Using the data below, return the stretch from the line that contains "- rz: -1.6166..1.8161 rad" through the line that contains "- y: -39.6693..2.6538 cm", both included, exactly as it stands and nothing beyond it.

INFORMATION SUPPLIED:

+++

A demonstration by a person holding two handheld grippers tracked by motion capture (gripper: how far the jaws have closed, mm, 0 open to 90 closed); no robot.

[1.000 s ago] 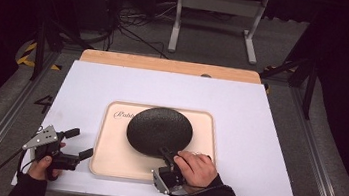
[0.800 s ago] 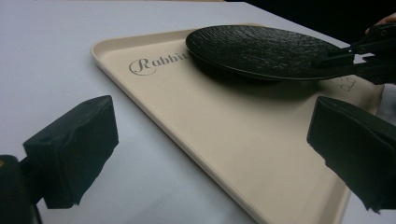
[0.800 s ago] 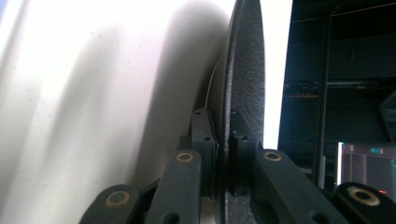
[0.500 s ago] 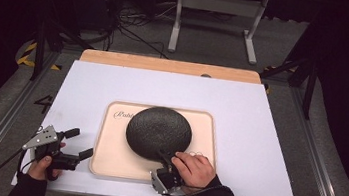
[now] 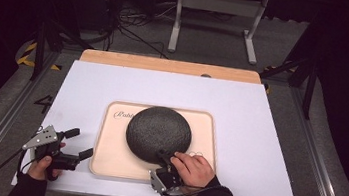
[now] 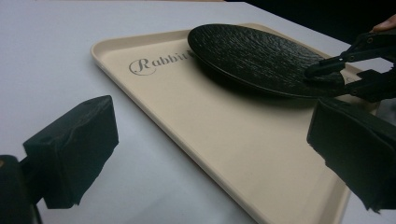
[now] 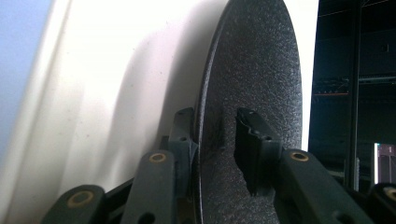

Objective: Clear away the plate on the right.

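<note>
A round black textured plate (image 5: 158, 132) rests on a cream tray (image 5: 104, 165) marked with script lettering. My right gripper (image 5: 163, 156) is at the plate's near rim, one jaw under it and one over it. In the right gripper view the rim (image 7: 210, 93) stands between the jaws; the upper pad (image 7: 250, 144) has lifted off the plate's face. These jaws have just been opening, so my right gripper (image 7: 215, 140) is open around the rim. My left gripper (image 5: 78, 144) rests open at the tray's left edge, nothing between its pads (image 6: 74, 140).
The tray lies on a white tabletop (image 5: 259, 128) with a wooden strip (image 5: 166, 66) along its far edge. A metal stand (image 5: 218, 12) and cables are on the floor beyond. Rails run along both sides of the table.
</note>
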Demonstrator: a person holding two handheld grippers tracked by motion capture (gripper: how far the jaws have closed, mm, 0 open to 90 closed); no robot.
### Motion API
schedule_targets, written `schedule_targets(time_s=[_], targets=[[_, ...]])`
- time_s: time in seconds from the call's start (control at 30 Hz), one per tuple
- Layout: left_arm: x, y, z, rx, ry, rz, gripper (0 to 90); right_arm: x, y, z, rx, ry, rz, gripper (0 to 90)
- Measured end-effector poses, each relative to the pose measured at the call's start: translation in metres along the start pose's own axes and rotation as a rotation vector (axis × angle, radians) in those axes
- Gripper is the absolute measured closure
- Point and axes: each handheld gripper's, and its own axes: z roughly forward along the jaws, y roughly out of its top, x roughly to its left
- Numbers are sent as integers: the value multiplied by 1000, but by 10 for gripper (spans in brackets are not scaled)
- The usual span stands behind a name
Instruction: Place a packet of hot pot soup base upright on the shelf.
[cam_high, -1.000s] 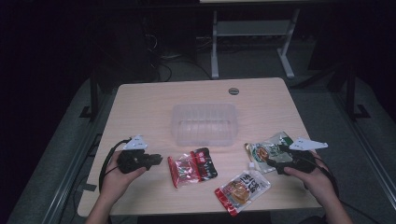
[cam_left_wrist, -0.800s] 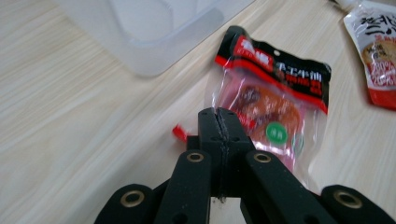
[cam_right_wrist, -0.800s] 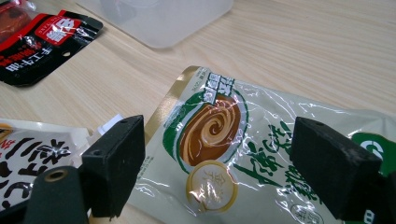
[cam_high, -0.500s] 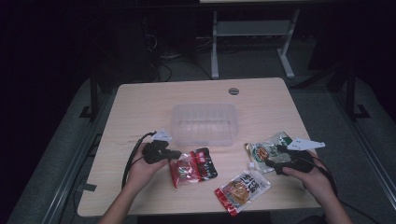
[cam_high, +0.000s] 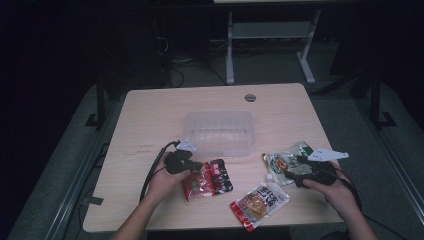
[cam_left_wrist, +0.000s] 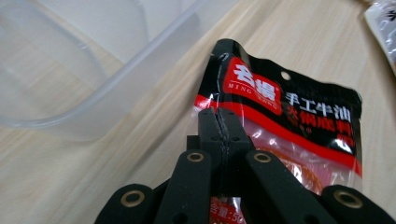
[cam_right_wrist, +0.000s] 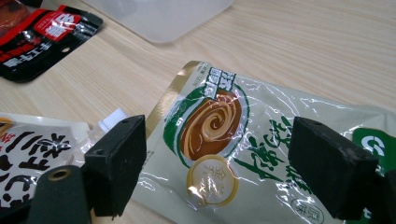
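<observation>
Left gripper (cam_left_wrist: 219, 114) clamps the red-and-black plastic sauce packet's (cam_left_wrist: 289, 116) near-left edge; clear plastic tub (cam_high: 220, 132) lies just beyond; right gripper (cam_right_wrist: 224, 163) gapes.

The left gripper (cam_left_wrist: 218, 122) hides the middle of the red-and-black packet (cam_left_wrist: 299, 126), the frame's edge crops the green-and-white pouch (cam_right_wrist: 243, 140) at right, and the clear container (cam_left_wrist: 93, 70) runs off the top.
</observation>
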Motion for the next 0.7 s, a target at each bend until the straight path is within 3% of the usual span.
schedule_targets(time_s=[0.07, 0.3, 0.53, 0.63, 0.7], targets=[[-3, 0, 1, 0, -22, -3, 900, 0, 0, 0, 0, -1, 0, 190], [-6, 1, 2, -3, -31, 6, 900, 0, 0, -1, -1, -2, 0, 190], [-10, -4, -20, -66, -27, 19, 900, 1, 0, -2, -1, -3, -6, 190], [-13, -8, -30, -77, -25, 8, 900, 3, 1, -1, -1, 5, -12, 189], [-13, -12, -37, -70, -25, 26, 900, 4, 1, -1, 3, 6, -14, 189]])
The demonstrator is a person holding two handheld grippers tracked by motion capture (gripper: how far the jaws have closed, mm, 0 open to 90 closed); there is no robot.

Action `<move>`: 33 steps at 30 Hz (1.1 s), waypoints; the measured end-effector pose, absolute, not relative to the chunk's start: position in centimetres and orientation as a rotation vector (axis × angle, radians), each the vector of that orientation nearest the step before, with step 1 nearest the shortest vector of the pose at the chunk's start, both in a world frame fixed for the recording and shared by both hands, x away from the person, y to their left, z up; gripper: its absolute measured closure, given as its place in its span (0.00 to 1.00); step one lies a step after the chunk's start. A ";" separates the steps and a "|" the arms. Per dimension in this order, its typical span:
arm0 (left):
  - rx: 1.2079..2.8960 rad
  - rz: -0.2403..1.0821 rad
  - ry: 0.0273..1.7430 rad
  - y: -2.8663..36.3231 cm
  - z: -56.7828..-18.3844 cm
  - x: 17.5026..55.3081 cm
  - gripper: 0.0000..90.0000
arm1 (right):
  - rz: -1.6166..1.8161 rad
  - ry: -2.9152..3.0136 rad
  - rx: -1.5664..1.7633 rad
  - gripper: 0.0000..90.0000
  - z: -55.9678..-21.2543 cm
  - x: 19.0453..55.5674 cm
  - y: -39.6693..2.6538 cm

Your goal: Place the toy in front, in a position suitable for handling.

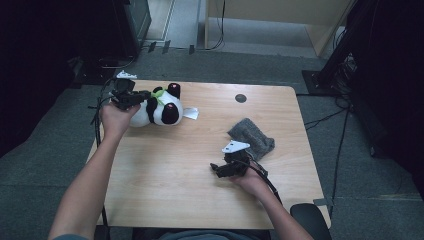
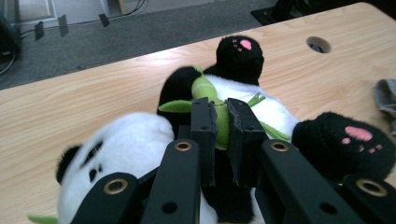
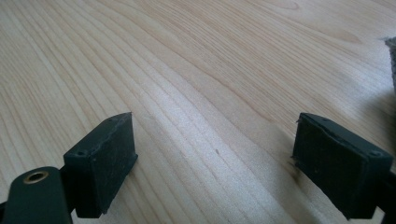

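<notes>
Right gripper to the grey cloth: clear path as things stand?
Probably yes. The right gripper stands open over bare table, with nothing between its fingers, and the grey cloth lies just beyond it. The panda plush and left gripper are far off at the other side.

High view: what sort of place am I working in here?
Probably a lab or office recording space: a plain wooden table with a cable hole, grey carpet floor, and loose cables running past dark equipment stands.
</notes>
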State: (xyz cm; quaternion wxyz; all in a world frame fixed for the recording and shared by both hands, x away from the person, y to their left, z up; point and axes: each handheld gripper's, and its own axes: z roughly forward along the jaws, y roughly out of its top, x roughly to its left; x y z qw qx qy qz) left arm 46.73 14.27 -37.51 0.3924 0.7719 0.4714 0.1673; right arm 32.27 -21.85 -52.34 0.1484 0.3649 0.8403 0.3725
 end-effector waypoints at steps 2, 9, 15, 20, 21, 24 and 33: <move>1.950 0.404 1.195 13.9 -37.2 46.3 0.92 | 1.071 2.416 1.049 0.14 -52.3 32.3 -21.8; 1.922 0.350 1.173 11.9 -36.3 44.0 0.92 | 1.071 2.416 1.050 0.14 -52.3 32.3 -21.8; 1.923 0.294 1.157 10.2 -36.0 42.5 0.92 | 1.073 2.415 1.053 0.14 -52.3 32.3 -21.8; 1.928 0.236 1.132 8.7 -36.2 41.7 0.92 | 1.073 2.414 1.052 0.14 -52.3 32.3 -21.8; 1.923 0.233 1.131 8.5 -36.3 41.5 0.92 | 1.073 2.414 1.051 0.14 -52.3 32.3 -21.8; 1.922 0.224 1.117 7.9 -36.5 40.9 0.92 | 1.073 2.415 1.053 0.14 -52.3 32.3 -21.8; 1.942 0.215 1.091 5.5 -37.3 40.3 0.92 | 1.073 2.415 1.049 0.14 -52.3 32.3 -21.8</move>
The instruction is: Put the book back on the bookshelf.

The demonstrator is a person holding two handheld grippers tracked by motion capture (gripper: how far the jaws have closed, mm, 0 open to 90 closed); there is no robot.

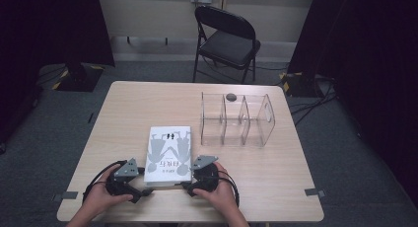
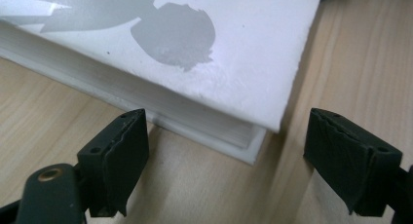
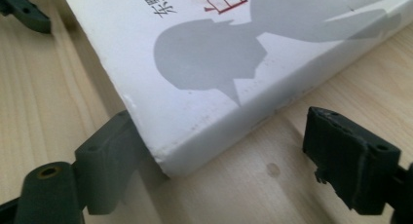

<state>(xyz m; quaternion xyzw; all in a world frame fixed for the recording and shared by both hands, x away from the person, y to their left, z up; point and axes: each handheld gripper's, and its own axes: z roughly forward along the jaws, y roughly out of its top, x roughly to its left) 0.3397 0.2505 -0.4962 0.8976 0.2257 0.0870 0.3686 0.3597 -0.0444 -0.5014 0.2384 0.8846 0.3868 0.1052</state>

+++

COMPLETED TASK:
  - rz: -1.6166..1.8161 rad
  - ry: -2.9152..3.0136 rad
  - rx: -1.5664..1.7633 rad
  - gripper: 0.0000..90.0000
  - z: -55.9678..-21.2543 cm
  - x: 19.0453..55.5674 cm
  - y: -39.6693..2.6538 cm

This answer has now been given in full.